Он подошел под «Люсину» крону и хотел было начать спуск к усадьбе, когда за «Капитаном» увидел Таню. Ее стройная, легкая фигурка в коротеньком, в горошек платьице была какой-то воздушной. Сегодня она, к удивлению Тимофея Сиротного, предстала перед ним очень похожей на Люсю.
— Я все видела…
— А я ничего не скрываю.
— Папа, ты все еще любишь ее? — совсем по-взрослому спросила Таня.
— Люблю… Да что из этого…
— Мама говорит: женить тебя надо.
— Ну и ну! — рассмеялся он.
— Ма-а!
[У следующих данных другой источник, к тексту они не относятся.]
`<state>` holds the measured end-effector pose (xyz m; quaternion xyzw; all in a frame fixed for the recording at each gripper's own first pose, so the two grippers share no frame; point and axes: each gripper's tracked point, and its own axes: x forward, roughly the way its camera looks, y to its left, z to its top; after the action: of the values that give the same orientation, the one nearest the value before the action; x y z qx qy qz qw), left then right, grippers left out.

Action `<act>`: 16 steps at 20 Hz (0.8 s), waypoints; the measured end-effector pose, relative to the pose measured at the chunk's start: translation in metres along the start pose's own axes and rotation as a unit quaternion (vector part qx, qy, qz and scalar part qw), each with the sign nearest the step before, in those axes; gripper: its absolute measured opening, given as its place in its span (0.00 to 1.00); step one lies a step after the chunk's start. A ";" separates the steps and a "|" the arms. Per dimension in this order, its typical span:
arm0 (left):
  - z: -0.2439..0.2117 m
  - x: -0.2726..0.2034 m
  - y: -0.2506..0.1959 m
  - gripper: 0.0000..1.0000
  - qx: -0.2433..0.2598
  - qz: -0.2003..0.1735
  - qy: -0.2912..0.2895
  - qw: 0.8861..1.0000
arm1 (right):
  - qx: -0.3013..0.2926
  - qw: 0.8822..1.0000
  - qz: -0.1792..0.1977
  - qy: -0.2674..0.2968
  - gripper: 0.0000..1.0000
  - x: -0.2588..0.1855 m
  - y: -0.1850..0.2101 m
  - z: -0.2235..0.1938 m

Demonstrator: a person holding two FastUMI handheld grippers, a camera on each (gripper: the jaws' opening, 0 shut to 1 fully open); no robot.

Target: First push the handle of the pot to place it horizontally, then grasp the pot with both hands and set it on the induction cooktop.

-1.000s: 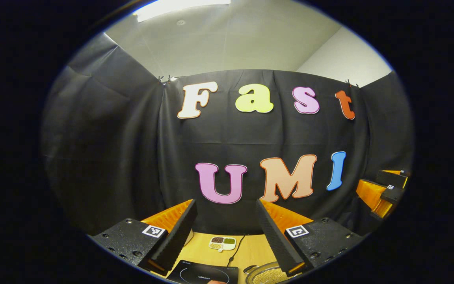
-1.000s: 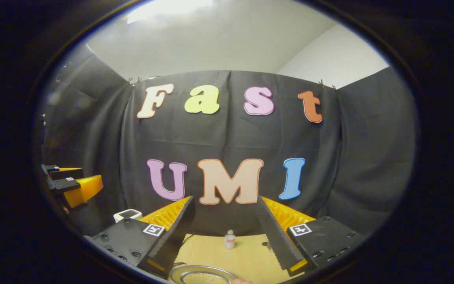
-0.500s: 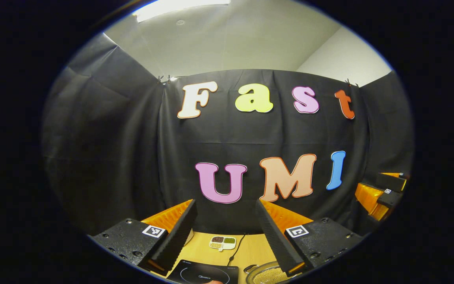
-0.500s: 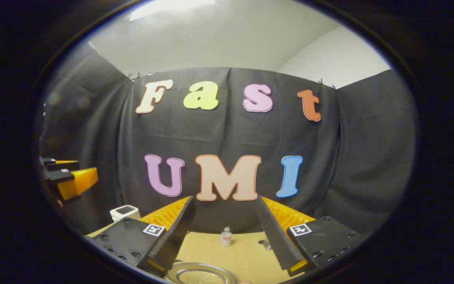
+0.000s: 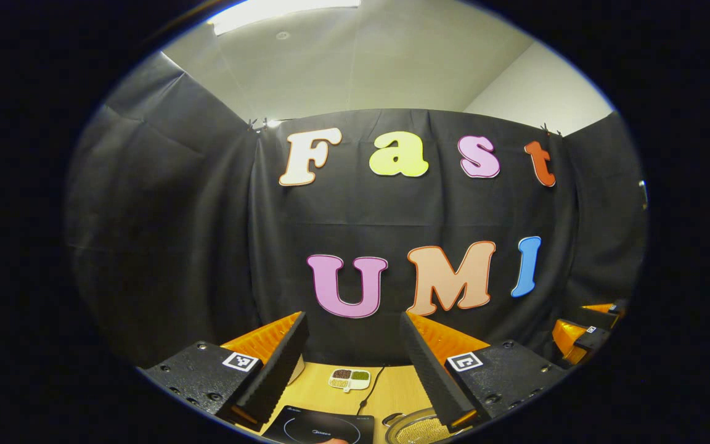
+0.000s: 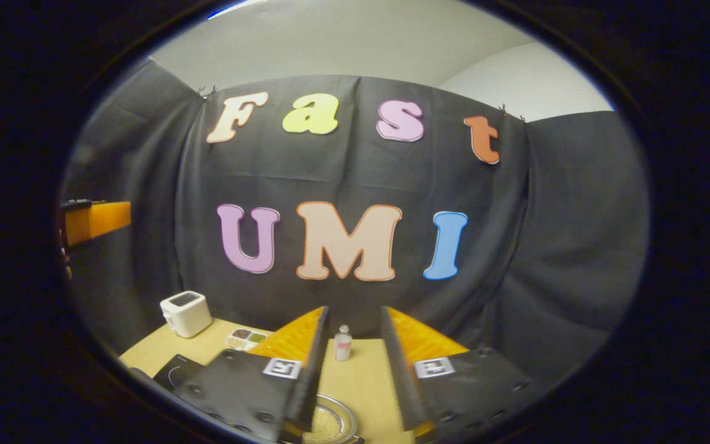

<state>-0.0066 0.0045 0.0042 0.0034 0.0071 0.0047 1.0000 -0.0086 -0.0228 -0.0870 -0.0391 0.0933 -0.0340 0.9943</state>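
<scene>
While both tools hung above the pale wooden table (image 6: 367,376) with nothing between their fingers, the main hazard, as I judged it, was a blind descent: the round silver metal pot with a fine mesh-like inside (image 6: 329,422) sat so low beneath the right gripper (image 6: 352,364), just under and between its fingertips, that its handle could not be made out, and a push aimed by guesswork might catch the rim and skid the whole pot instead of swinging the handle flat. The right gripper's jaws stood apart with a moderate gap, holding nothing; a small clear bottle with a pale cap (image 6: 343,343) stood beyond the fingertips, near enough to be knocked on a long forward stroke. The left gripper (image 5: 355,364) was spread wide and empty, with the flat black glass induction cooktop (image 5: 321,428) just below its fingers and the pot (image 5: 416,428) under its right finger, close beside the cooktop. A thin dark cord (image 5: 370,385) ran ahead of it toward a small white divided dish of grains (image 5: 349,378), and could snag. A white boxy appliance (image 6: 185,313) stood off to the right gripper's left. The pot looked shallow, shiny and likely slippery at the rim
</scene>
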 end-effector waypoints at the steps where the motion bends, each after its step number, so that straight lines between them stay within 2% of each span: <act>1: -0.001 0.000 0.002 0.95 0.001 0.001 0.001 1.000 | 0.002 1.000 -0.004 0.005 0.33 0.003 -0.003 -0.008; 2: 0.000 -0.001 0.004 0.96 0.002 0.004 0.001 1.000 | 0.007 1.000 -0.008 0.017 0.17 0.005 -0.006 -0.022; 3: -0.001 0.001 0.005 0.95 0.002 0.006 0.001 1.000 | 0.011 0.999 -0.004 0.030 0.10 0.004 -0.004 -0.035; 5: -0.002 0.002 0.010 0.95 0.002 0.011 0.004 1.000 | 0.021 0.998 -0.004 0.066 0.12 0.008 -0.005 -0.068; 6: -0.003 0.002 0.013 0.95 0.003 0.014 0.005 1.000 | 0.026 0.997 -0.003 0.079 0.10 0.005 -0.008 -0.084; 7: -0.004 0.002 0.017 0.95 0.004 0.017 0.006 1.000 | 0.029 0.996 -0.002 0.086 0.15 0.004 -0.007 -0.096; 9: -0.006 0.004 0.023 0.95 0.004 0.024 0.008 1.000 | 0.028 0.995 0.008 0.099 0.11 0.003 -0.005 -0.126; 16: -0.013 0.007 0.035 0.95 0.011 0.037 0.017 0.999 | -0.005 0.989 0.041 0.144 0.11 -0.006 0.008 -0.205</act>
<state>0.0004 0.0395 -0.0085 0.0143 0.0243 0.0415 0.9987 -0.0531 -0.0293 -0.2873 -0.0349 0.2368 0.0020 0.9709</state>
Ты обещала рассказать, как на твоих руках Танюшка оказалась? — спросил Тимофей после завтрака.
Аксинья выпрямилась и довольная, даже счастливая, давно привыкшая к его «Ма-а!», внимательно посмотрела на Тимофея.
— Да я, кажись, сказывала, сынок.
— Ну-ка, ну-ка, напомни.
— Да как поведать-то, сынок?
— А как помнишь, так и расскажи.
— Разве я беспамятная? Такое не забудешь. — Она вздохнула, вышитым передником вытерла лицо. — Я ведь тогда, сынок, взаправду подумала, что бог смилостивился, дал свидеться с моим родненьким. Немчуру проклятую на коленях умоляла отдать мне тебя… А когда от удара очнулась над обрывом, внизу ползли танки…
Тимофей смотрел, как тяжело и медленно вставала Аксинья, как молча и не спеша подбирала под платок седые волосы, сдерживала дрожь старческих губ. Она отвернулась, вытерла слезы передником и, шмыгнув носом, совсем тихо закончила:
— А на то, что земляным бугорком лежало рядом с дитем, страшно было глядеть. Я оторвала подол исподницы, завернула в него живой и трепещущий комочек, подсунула под кофтенку к самой груди. Недоносочка выхаживала, как цыпленка, в печурке…
— Спасибо, мама, спасибо, — сказал Тимофей и вышел в сад.